Our readings this Sunday focus us on the possibility of repentance.
The prophet Ezekiel shows the life-and-death necessity of repentance: “When someone virtuous turns away from virtue to commit iniquity . . . he must die.” There’s a middle part of the sentence that I’ve left out, but don’t miss the conclusion: iniquity, says Ezekiel, leads to death: spiritual death, ultimate death.
Whereas he who “does what is right and just . . . shall surely live, he shall not die.” Ezekiel is making life-and-death claims.
Now, there’s a bigger narrative that surrounds this. The people say, “The LORD’s way is not fair!” The Hebrew word for fair is rooted in the idea of balance: the old translations, both English and Latin, have “equal.” Does God’s giving life and death according to righteousness “balance” with the reality?

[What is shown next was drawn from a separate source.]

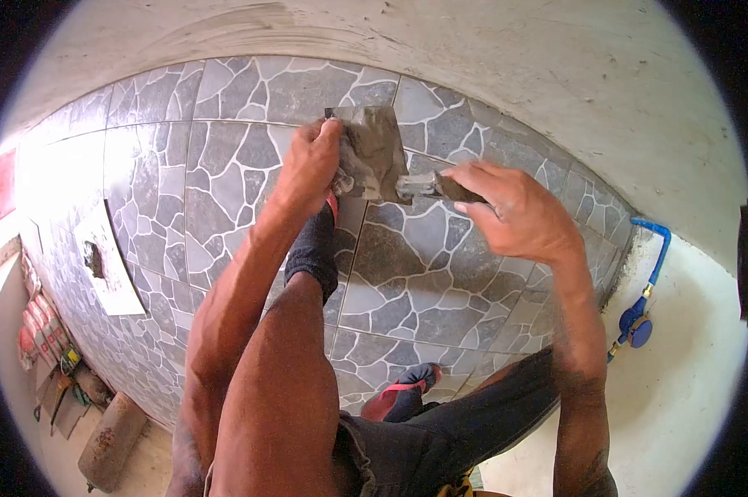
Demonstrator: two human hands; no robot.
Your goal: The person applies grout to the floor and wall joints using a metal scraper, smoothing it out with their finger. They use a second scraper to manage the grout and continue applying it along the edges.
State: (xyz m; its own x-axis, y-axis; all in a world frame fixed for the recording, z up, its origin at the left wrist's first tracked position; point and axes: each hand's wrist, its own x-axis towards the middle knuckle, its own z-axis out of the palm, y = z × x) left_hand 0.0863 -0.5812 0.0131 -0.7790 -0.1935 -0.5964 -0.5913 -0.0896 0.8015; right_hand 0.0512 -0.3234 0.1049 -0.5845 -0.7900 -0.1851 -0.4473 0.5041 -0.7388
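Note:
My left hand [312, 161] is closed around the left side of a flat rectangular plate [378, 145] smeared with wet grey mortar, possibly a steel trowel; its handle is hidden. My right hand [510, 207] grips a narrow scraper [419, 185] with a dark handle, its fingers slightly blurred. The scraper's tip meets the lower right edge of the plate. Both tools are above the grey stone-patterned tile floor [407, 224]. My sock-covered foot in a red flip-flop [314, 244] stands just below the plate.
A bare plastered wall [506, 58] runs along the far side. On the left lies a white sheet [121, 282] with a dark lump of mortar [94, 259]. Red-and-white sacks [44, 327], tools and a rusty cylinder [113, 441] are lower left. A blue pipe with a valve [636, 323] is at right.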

God says, through Ezekiel, that the Lord is very fair. He who turns away from life receives death.
The old Greek translation for “fair” here is about being “straight.” We continue straight on. He who aims at destruction ends in destruction. He who aims at life finds life.
What is “fair” is for God to give us what we ask for. We cannot rest on our laurels: we have to head straight in the direction we want to go.
In the reading from Matthew’s Gospel, Jesus tells of the two sons, one who changed his mind and did what his father asked, one who changed his mind and did not do what his father asked. “Which of the two did the father’s will?” The first.
But the second part of the reading takes us a step further. “When John came to you in the way of righteousness,” Jesus says, “you did not believe him; but tax collectors and prostitutes did.”
The word “repentance” hangs over this whole reading. It is the word Jesus uses for the son who changed his mind and does the right thing. (He does not use it for the son who doesn’t do the right thing.)
And “repentance” is the key word that goes with John the Baptist. After the infancy narrative, Matthew’s Gospel begins, “In those days John the Baptist came, preaching in the wilderness of Judaea, and saying, Repent: for the kingdom of heaven is at hand” (Mt 3:1-2). And John gets killed for telling King Herod to repent of his marriage to his brother’s wife.
John’s “way of righteousness” is the call to repent, and turn in the right direction.
But the really interesting word here is that Jesus says they “did not believe him.” Believe? Perhaps he means, “believe that you need to repent.” But then he says that “when you saw” that the sinners had repented, “you did not later change your minds” (it’s a slightly different word, related to repentance) “and believe him.”
The conversion of the prostitutes and tax collectors is evidence that should have made them change their minds and believe John’s message. Evidence of what? This is evidence that conversion is possible.
The key figure is Jesus.
The reading from Philippians, working up to the Christ hymn, begins, “If there is any encouragement in Christ, any solace in love, any participation in the Spirit, any compassion and mercy . . . .”
All these words are rich. Christ is the encourager, the consoler: it’s the same word used for the Holy Spirit, Paraclete, and for what those who mourn receive in the Beatitudes, consolation. He comes to our aid. He helps us.
He nurtures us with his love. He gives us a “participation” – a koinonia, or communio – in his Spirit. He feels compassion for our plight: the word speaks of visceral feelings, in his gut. And he has “mercy”: actually “pity,” for the death-dealing plight of our unrighteousness.
Jesus comes to our aid. This is why we “believe” in repentance. It seems impossible to turn the right way, impossible to become good when we are so wicked. But look at the sinners who have converted, and believe: Jesus comes to our aid, and leads us to the path of life.
The reading from Philippians is long, and endlessly wonderful. We don’t have space to do it justice.
Let us only note the key word, which gets translated “attitude,” “mind,” “thinking.” The Greek seems to have to do with “putting reins on our mind.”
We are to have the same attitude of mind as Jesus. Because he has compassion on our sins, we can have compassion. Because we believe that he can heal, we must live as if he can heal: as if he can heal us, and as if he really can heal those around us.
Are there places in your life – in yourself or in those around you – where you have too little faith in Jesus’s power to give the gift of repentance?